Le directeur général de l’Organisation mondiale de la santé, Tedros Adhanom Ghebreyesus, est arrivé jeudi 28 mai 2026 à Kinshasa pour exprimer la solidarité de l’institution envers les populations touchées par l’épidémie d’Ebola liée à la souche Bundibugyo dans l’Est de la République démocratique du Congo.
À son arrivée dans la capitale congolaise, le chef de l’OMS a affirmé être venu soutenir les efforts des autorités sanitaires congolaises face à la progression de l’épidémie dans les provinces de l’Ituri, du Nord-Kivu et du Sud-Kivu.
« Je suis ici pour renforcer la riposte menée par le gouvernement congolais », a déclaré Tedros Adhanom Ghebreyesus devant la presse.
Le patron de l’OMS a également mis en garde contre les appels à la fermeture des frontières ou à l’imposition de restrictions de voyage, estimant que ce type de mesures n’était pas efficace dans la lutte contre les épidémies.
« La recommandation de l’OMS est qu’interdire les voyages n’est pas conseillé.
Parce que cela n’aide pas beaucoup. Cela pourrait ralentir, peut-être vous donner un répit de quelques jours, mais pas plus », a-t-il expliqué.
Selon lui, la priorité doit être accordée au renforcement des mesures sanitaires dans les zones affectées afin de contenir rapidement la transmission du virus.
« La meilleure approche consiste à intensifier les mesures à la source et à apporter du soutien », a insisté le directeur général de l’OMS.
Tedros Adhanom Ghebreyesus a par ailleurs averti que les restrictions de voyage risquaient de décourager les pays à signaler rapidement les cas détectés sur leur territoire.
« Lorsque les pays signalent leurs cas de manière transparente, si vous leur imposez une interdiction de voyager, cela ne les encourage pas.
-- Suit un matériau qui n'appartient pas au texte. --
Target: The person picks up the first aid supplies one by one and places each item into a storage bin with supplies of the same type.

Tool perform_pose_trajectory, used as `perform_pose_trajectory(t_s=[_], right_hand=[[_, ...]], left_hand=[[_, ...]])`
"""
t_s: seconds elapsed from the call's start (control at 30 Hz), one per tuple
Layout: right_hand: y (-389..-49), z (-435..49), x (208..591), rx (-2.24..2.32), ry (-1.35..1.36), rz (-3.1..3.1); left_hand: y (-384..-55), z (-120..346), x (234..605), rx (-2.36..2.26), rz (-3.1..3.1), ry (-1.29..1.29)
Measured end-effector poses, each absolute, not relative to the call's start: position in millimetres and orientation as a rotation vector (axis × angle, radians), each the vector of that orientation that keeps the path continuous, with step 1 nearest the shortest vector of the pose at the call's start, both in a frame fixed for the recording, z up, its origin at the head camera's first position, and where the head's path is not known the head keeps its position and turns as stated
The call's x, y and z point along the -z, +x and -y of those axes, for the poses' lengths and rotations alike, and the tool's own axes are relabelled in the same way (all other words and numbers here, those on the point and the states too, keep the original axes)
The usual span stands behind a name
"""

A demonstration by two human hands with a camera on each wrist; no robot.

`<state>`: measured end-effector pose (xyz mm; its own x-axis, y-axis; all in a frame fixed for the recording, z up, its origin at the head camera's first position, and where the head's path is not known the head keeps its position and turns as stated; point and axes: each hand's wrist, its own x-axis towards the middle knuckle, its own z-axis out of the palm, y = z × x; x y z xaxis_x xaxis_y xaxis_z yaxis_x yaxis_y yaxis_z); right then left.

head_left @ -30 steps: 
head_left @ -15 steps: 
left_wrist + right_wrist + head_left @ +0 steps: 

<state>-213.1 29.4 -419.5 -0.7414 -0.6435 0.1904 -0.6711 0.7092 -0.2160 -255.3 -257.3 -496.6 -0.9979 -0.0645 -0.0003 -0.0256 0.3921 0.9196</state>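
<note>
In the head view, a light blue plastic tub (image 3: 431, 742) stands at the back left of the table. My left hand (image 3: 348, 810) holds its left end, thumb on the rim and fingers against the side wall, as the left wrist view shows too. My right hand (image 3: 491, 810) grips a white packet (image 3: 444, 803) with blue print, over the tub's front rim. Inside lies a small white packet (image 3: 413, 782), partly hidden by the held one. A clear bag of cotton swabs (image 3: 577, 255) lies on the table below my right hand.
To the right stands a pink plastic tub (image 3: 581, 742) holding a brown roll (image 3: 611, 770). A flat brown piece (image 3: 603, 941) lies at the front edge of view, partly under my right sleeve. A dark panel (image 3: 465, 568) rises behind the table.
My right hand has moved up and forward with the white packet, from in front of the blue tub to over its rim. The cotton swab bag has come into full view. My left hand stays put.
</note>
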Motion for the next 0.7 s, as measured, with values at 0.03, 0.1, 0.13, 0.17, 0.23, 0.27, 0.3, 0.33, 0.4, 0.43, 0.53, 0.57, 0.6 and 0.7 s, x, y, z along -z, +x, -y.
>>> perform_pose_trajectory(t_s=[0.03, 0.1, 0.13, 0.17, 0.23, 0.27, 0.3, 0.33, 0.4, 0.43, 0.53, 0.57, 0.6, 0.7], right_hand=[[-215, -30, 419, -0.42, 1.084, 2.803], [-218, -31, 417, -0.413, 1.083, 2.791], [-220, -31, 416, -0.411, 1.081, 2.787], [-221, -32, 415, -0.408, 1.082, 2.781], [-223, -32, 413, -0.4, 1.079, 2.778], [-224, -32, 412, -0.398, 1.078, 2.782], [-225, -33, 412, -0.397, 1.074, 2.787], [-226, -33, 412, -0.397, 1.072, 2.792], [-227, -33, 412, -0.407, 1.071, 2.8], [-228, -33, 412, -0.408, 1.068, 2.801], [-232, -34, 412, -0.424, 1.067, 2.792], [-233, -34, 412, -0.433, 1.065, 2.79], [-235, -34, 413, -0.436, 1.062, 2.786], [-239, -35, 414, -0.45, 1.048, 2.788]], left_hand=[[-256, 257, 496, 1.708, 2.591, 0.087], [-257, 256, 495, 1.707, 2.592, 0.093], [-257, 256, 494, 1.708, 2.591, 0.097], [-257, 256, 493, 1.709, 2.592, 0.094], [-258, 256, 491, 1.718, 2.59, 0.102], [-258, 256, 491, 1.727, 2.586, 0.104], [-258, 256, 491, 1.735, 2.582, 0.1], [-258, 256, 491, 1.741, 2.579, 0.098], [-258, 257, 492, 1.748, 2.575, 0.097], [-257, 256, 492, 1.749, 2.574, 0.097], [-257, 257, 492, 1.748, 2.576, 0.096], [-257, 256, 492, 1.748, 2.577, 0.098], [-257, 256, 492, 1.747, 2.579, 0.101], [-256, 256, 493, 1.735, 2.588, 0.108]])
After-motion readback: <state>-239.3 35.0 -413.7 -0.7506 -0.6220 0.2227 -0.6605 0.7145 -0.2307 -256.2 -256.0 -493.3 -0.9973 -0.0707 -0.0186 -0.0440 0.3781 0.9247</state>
Les autres pays se diront alors : pourquoi devrais-je signaler les cas rapidement ? », a-t-il déclaré.
Le responsable de l’OMS a souligné qu’un consensus existait parmi les experts en santé publique sur l’inefficacité des interdictions de voyage dans la gestion des épidémies.
« Les experts en santé publique s’accordent à dire que l’interdiction de voyager n’aide pas. Cela s’appuie sur des recherches menées à de multiples reprises », a-t-il affirmé.
Il a enfin estimé qu’il existait d’autres mécanismes permettant de contrôler la propagation de la maladie sans recourir à des fermetures strictes des frontières.
« Il existe des moyens de gérer les frontières et de gérer les cas sans avoir recours à des restrictions strictes ou à des interdictions de voyage », a conclu Tedros Adhanom Ghebreyesus.
Selon les dernières données officielles des autorités congolaises, l’épidémie d’Ebola causée par la souche Bundibugyo continue de progresser dans l’Est de la RDC, où plusieurs centaines de cas suspects et de décès sont déjà recensés.